♤Jimin kutudan çıkarttığı yıldızı da Yoongi'ye verip ağacın tepesine yerleştirmesini izlerken ağacın güzelliğine bakıp gülümsemişti. Ağaç süslemeyi hep sevmişti zaten ama nedense bu daha da güzel geliyordu gözüne.
Yoongi'nin aşağı inmeye yeltendiğini fark ederek elindeki kutuyu kenara bırakıp hızla merdiveni tutmuştu. Yoongi Jimin'in sanki 3 basamak yukarıdan düşüp ölecekmiş gibi davranmasına gülerken merdivenden inmiş ve kafasını çevirip birlikte süsledikleri ağaca bakmıştı. Daha doğrusu Jimin Yoongi'ye süsleri vermiş ve Yoongi de yerleştirmişti.

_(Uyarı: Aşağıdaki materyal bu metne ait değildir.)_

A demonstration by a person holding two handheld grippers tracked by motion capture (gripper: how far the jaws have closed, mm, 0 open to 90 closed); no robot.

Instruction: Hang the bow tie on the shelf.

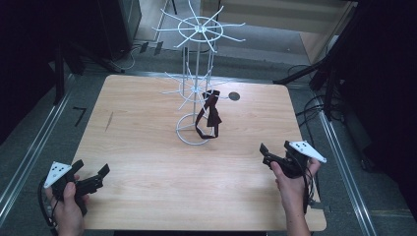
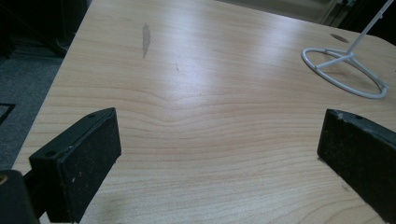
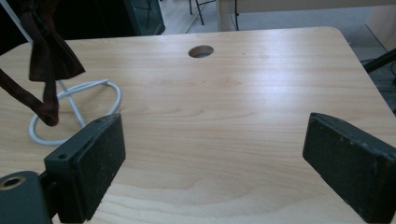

Jimin yaklaşıp ellerini birleştirirken hafifçe kulağına yaklaşmış ve "En son ne zaman ağaç süsledin?" diye sormuştu. Tahmin etmesi zor değildi, bu yüzden en başta süsleri Yoongi'nin yerleştirmesine izin vermişti ama yine de sormak istemişti.
Yoongi'nin gülümsemesi genişlerken başını Jimin'e çevirmiş ve "8 yıl önce." demişti. "8 yıl önce noel'de annemle ve şimdi tekrar annemin evinde ama seninle."
"Hayatımda level atlamış gibiyim."
Jimin kıkırtısını tutamayarak geri çekildiğinde Yoongi de gülmüş ve bakışları mutfaktan çıkan annesini bulmuştu. Zaten tatlılarla dolu olan masaya bir yenisini daha eklediğini görmüş ve Jimin'in elini bırakmadan ikisini yanına ilerletmişti.
"Bu kadar tatlıyı kim yiyecek?"
Jimin'in bakışları aynı anda ağzına 3 kurabiye tıkmaya çalışan Taehyung'u bulduğunda yüzünü buruşturmuş ve Yoongi'yle birlikte yanına otururken "Yavaş ye boğulacaksın." demişti sadece onun duyacağı bir sesle.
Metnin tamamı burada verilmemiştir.